◆ Problem statement
In the listing below, pick out lines with "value".

◆ Data for this task
==*==
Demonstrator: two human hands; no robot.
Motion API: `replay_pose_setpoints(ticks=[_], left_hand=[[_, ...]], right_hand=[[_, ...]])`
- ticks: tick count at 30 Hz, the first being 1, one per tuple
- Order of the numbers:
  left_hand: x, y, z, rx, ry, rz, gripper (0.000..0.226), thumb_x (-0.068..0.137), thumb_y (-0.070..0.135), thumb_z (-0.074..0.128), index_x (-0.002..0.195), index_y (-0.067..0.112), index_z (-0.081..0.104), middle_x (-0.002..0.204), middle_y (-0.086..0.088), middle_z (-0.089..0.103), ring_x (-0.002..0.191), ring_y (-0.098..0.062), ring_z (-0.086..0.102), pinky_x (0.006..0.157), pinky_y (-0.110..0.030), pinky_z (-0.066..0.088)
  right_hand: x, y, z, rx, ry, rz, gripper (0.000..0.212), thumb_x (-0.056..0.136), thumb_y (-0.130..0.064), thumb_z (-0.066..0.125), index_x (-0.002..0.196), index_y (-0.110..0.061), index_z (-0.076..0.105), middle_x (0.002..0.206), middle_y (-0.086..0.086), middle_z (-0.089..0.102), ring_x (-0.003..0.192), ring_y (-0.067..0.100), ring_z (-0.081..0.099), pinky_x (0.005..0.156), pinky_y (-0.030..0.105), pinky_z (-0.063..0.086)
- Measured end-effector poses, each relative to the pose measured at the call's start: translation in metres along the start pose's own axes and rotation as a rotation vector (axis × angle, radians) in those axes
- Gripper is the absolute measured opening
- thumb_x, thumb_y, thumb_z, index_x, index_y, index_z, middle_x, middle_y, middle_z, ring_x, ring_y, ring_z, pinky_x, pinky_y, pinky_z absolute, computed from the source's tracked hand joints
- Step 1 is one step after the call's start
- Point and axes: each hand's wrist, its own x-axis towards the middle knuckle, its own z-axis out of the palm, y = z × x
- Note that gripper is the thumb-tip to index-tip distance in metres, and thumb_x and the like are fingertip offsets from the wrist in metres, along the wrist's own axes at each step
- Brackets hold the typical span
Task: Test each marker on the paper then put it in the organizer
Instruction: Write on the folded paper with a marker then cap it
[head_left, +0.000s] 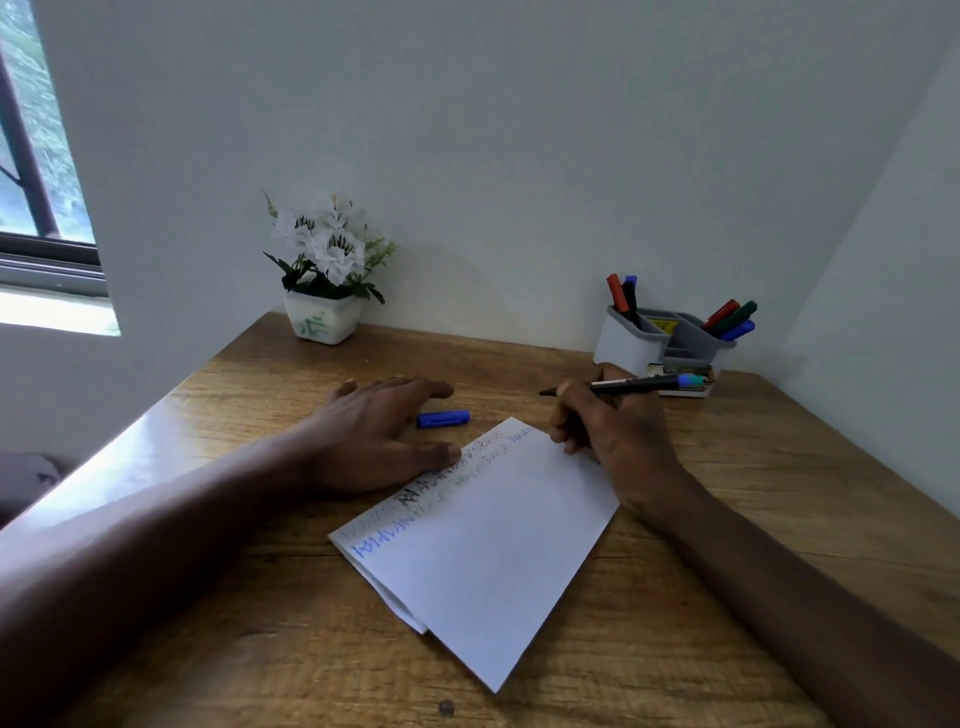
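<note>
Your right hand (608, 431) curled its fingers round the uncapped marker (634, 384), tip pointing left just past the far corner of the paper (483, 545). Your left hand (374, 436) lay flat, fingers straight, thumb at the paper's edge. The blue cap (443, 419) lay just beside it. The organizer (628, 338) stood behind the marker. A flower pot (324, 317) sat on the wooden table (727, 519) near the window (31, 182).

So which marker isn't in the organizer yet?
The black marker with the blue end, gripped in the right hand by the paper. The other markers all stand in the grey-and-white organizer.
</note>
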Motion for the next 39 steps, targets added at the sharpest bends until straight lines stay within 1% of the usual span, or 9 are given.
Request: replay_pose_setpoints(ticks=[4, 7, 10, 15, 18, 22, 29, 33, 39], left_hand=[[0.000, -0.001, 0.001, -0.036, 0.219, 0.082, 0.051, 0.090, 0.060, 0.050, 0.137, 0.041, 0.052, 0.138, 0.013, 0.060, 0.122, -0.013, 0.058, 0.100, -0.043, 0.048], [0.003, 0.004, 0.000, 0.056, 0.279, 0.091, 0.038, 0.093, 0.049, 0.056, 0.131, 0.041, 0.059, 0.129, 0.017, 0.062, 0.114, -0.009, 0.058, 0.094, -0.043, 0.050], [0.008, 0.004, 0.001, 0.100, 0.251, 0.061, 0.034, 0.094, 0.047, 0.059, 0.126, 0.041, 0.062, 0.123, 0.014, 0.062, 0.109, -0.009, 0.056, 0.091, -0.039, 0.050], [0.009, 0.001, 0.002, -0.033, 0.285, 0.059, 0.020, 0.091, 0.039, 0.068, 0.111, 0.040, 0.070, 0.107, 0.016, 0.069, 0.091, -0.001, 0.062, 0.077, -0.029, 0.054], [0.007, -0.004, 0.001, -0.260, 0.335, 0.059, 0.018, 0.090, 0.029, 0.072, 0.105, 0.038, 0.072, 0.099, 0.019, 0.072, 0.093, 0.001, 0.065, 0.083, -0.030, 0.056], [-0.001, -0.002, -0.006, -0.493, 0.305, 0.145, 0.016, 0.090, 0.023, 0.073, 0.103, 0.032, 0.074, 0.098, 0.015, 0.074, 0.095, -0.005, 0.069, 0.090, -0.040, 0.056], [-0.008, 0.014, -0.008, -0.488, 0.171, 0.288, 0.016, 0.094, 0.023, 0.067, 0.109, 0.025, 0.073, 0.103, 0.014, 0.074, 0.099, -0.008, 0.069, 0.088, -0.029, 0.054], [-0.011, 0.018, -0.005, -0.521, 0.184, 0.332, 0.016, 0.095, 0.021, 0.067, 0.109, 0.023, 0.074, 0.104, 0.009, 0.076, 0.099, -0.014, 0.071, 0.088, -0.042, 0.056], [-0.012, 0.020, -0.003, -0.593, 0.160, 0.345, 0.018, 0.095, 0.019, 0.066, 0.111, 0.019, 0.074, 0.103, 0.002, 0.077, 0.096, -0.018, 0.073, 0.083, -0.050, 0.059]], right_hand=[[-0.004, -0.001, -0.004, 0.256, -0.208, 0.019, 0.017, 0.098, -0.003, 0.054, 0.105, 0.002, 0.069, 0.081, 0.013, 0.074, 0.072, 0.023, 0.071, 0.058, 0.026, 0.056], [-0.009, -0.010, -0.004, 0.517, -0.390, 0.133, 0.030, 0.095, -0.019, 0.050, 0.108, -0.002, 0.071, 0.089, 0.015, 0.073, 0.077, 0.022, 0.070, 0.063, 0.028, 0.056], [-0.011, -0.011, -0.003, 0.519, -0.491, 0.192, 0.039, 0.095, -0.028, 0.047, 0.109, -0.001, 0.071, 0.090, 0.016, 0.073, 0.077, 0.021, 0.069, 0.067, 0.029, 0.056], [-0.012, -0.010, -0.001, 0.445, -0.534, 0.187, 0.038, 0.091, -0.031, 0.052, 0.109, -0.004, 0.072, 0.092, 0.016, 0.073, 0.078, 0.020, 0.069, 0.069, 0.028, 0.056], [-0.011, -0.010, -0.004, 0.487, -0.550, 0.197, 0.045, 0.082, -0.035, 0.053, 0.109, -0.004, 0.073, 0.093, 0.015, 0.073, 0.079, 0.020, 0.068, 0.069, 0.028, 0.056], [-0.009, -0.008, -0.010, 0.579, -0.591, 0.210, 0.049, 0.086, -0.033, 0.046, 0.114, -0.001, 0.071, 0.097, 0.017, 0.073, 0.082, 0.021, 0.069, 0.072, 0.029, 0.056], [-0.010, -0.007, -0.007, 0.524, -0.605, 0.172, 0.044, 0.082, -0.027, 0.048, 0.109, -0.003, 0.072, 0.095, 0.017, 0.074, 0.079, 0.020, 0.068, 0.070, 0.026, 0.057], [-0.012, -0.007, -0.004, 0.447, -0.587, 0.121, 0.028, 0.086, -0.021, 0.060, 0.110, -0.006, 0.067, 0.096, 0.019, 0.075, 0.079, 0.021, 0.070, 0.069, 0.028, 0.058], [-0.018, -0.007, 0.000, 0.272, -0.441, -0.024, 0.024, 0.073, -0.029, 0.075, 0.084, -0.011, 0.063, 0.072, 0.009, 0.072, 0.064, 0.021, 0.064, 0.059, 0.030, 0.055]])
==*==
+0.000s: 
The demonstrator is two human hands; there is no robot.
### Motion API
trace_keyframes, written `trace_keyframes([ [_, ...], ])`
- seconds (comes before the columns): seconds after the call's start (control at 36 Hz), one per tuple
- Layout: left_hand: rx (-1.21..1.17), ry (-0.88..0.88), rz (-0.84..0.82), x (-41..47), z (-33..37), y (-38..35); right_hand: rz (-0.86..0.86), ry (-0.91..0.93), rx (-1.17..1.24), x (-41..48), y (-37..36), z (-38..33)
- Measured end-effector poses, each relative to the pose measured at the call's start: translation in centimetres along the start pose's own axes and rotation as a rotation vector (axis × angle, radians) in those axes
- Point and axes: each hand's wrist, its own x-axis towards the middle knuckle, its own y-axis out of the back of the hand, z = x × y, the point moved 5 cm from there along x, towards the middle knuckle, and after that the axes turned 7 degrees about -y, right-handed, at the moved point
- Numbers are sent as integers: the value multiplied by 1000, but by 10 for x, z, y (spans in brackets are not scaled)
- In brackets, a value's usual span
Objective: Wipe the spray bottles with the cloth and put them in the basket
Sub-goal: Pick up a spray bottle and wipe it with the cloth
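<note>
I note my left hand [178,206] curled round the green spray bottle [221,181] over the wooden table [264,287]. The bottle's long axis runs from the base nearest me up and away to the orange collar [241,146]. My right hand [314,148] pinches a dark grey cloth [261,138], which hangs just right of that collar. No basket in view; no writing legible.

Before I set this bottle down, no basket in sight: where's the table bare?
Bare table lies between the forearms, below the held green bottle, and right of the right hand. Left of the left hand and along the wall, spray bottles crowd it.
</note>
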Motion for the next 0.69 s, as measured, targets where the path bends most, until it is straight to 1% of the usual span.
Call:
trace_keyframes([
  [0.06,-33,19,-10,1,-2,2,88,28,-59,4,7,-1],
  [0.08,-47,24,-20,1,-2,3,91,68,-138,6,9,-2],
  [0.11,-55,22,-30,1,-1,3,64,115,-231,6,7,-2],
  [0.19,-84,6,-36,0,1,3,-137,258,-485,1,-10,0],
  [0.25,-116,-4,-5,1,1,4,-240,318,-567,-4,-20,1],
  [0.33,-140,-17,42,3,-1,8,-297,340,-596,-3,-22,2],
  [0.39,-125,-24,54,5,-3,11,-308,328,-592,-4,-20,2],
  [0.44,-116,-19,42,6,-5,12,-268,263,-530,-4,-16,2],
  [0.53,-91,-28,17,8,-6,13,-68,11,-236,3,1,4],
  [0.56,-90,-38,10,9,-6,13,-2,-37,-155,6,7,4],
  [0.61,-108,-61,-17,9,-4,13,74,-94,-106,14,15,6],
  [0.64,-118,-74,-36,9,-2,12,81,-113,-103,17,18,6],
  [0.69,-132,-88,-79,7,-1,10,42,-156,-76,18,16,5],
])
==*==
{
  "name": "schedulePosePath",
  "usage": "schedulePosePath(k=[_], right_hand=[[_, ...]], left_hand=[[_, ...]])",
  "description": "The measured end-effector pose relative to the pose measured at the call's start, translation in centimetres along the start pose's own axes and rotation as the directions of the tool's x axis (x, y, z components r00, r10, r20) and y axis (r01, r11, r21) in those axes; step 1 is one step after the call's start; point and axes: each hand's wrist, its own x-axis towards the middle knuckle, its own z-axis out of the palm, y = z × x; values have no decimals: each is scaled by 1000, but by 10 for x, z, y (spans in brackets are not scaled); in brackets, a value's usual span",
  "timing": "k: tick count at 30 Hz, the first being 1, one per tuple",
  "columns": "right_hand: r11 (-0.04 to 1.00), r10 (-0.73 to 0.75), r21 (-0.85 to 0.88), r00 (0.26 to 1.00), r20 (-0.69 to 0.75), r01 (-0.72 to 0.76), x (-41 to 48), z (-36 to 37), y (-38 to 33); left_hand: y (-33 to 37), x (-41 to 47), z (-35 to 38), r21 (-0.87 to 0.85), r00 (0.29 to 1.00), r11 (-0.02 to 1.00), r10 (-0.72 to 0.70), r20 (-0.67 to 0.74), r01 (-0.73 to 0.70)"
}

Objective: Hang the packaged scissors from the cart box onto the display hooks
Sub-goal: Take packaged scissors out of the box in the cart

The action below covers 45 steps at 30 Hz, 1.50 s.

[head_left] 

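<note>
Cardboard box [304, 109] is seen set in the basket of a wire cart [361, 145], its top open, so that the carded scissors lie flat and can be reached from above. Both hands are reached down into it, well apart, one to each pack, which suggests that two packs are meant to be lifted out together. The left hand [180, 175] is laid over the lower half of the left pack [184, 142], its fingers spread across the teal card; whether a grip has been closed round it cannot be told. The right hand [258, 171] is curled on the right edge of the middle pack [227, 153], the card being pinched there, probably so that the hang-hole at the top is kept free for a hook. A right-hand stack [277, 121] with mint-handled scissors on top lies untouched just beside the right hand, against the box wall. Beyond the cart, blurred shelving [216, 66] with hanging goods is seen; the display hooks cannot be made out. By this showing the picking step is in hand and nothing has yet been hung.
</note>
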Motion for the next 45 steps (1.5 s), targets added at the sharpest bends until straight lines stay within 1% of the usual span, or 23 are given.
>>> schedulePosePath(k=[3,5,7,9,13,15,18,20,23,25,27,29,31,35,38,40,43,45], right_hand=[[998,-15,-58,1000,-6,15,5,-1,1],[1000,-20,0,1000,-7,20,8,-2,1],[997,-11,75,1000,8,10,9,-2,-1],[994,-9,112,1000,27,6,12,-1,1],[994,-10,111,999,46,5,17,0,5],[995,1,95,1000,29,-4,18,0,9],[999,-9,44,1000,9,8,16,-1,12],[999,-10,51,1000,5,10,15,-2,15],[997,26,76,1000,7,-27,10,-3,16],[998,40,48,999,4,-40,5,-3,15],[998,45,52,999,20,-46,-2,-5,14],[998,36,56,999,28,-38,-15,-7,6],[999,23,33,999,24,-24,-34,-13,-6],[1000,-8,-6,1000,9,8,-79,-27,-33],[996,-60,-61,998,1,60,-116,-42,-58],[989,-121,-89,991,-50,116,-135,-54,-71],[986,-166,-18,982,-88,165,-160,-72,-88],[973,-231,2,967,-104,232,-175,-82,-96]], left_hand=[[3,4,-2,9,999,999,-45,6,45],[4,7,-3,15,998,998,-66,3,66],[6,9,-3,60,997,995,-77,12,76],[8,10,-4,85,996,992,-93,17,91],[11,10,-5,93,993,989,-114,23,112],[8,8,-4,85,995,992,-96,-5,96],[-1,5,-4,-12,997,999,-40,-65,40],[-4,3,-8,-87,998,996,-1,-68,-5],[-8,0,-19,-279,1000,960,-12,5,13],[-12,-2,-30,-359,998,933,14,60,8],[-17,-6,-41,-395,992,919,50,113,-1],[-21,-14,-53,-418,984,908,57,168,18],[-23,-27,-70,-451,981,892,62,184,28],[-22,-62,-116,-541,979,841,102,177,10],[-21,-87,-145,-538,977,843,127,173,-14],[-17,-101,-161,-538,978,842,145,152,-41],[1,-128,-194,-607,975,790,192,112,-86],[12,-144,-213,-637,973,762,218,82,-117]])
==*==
◆ Task solution
- Numbers are sent as integers: the value multiplied by 1000, but by 10 for x, z, y (spans in brackets are not scaled)
- In brackets, a value's usual span
  "description": "The measured end-effector pose relative to the pose measured at the call's start, translation in centimetres along the start pose's own axes and rotation as the directions of the tool's x axis (x, y, z components r00, r10, r20) and y axis (r01, r11, r21) in those axes; step 1 is one step after the call's start; point and axes: each hand's wrist, its own x-axis towards the middle knuckle, its own z-axis out of the palm, y = z × x; values have no decimals: each is scaled by 1000, but by 10 for x, z, y (spans in brackets are not scaled); in brackets, a value's usual span",

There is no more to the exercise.